Work required: Keep to one stretch of the data below, the lines from the one with "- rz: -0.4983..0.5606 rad" up to and including the one with "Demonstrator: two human", and return that stretch exactly.

Records shown:
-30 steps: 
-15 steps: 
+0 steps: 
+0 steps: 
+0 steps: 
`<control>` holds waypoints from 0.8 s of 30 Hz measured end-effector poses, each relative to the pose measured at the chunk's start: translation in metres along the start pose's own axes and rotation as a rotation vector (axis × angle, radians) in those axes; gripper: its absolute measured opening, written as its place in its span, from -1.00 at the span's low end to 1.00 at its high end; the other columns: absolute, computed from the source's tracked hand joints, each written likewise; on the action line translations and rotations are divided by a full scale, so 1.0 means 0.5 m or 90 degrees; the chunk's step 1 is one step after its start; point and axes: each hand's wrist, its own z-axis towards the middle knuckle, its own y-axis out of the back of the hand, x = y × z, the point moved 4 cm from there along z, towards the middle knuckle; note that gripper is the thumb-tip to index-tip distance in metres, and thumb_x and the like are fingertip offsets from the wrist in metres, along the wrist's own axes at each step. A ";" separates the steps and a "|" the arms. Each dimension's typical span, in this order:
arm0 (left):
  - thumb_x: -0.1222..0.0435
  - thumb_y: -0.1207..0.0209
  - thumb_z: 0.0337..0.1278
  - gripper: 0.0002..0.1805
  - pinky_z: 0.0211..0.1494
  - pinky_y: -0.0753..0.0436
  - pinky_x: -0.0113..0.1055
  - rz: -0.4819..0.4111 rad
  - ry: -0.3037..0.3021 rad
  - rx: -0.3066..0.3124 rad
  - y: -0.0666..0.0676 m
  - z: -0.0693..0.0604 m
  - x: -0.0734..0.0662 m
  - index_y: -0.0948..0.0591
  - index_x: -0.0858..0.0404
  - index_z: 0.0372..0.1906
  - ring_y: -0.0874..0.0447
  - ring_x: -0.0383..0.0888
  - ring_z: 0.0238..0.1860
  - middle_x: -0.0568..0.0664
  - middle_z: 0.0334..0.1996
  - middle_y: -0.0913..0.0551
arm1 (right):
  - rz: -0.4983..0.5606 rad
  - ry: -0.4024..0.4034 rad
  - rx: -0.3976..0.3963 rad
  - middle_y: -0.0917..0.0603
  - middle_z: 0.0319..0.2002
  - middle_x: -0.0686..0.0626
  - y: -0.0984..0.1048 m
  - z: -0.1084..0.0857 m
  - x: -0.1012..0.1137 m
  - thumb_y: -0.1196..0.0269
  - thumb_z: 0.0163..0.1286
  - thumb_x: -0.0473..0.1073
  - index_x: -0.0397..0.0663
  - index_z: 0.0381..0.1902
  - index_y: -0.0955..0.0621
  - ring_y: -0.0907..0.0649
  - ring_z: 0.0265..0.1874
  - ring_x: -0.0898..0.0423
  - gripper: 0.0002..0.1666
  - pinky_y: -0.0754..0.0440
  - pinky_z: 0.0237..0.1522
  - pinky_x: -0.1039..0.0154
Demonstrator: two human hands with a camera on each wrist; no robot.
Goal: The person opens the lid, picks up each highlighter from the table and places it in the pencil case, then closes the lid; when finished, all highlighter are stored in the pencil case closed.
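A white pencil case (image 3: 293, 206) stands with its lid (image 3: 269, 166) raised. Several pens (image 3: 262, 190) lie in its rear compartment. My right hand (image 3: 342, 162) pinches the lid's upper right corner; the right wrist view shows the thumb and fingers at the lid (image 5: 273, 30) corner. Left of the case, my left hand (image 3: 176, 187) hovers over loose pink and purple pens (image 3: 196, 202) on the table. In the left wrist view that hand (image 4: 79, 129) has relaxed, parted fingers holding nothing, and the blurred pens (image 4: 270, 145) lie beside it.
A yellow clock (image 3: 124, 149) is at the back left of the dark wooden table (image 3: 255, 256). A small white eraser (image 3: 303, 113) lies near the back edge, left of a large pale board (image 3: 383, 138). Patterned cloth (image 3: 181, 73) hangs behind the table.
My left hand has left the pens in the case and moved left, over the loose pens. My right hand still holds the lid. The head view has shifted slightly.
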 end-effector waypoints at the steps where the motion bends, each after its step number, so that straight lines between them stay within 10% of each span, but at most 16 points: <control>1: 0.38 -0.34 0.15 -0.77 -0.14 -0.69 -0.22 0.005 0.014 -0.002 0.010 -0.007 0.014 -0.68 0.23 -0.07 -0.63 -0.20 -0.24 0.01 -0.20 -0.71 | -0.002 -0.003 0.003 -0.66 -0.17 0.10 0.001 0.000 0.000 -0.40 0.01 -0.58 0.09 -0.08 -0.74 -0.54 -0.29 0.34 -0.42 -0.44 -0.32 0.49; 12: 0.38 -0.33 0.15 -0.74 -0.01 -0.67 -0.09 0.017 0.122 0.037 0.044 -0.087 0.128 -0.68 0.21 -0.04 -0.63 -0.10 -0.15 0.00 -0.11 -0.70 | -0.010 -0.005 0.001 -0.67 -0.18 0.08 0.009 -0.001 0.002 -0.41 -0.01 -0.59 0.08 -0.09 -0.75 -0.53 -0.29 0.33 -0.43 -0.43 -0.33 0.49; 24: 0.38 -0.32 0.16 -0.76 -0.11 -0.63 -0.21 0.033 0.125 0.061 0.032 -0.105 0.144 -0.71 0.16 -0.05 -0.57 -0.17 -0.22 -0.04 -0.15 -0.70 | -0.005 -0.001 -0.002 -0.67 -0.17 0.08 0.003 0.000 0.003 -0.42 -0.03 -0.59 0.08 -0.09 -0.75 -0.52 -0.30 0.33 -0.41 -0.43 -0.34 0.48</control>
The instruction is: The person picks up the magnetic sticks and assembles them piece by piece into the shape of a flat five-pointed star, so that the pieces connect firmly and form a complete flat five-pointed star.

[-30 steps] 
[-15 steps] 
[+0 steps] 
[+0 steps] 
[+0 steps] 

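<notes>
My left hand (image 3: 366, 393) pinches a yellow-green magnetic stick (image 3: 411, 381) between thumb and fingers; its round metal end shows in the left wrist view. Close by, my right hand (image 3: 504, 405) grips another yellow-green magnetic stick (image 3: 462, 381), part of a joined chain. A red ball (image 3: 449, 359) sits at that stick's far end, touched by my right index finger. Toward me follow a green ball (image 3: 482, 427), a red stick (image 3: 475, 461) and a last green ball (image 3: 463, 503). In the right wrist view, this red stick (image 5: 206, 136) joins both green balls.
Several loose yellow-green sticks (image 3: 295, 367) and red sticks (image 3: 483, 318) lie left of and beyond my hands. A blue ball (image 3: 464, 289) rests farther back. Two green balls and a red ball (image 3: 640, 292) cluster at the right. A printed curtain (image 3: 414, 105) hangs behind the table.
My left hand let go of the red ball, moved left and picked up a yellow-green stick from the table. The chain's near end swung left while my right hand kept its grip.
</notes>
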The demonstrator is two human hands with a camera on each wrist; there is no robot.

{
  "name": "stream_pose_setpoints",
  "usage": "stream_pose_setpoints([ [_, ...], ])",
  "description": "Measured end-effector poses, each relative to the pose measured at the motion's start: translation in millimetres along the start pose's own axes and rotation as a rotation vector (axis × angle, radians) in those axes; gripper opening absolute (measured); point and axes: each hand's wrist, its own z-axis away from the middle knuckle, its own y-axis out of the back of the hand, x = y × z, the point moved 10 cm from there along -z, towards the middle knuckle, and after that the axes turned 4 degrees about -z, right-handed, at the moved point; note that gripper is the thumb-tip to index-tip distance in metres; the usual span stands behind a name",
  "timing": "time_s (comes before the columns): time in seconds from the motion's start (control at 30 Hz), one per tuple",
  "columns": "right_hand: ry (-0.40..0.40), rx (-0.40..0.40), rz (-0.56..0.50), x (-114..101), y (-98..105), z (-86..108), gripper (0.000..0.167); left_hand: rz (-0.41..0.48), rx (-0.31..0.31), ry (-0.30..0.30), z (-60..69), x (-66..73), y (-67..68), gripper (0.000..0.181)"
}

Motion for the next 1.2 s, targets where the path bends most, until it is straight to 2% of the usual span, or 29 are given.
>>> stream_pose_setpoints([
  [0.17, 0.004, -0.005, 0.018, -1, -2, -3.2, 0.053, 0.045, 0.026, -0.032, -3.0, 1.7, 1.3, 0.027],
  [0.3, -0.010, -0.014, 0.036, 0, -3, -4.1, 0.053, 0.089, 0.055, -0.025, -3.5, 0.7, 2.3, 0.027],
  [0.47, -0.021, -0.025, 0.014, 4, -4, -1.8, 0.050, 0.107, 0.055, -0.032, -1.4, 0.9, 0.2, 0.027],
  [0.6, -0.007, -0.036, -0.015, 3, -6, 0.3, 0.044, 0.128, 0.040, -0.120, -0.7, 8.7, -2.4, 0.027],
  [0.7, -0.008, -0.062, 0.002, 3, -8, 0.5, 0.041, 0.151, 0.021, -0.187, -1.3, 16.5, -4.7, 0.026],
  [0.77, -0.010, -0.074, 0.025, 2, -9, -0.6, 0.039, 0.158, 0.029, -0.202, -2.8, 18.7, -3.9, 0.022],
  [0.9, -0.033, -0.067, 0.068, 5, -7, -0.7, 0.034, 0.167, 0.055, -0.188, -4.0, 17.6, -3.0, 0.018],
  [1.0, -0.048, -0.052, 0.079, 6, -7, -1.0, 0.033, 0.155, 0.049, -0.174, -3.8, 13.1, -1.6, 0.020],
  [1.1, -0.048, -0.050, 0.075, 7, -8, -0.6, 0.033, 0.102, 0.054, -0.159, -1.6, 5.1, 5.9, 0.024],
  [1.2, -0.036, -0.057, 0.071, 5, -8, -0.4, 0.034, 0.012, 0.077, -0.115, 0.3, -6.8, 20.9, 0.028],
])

Your solution:
  - rz: -0.4983..0.5606 rad
  - ry: -0.4024..0.4034 rad
  - rx: -0.3976..0.3963 rad
  - middle_y: -0.0917..0.0603
  - middle_z: 0.0319..0.2002
  - middle_x: -0.0686..0.0626
  - y: -0.0984..0.1048 m
  - z: -0.1084..0.0857 m
  - x: -0.1012..0.1137 m
  - thumb_y: -0.1196..0.0269
  - thumb_z: 0.0163..0.1286
  - thumb_x: -0.0473..0.1073
  - index_x: -0.0397..0.0663
  - index_z: 0.0381..0.1902
  - index_y: -0.0955..0.0621
  - ring_y: -0.0907..0.0649
  - ring_z: 0.0265..0.1874
  - ring_x: -0.0898..0.0423
  - gripper: 0.0002..0.1666
  - pinky_y: -0.0754..0.0440
  - pinky_z: 0.0237..0.1522
  - pinky_x: -0.1039..0.0154
Demonstrator: two human hands with a camera on each wrist; no robot.

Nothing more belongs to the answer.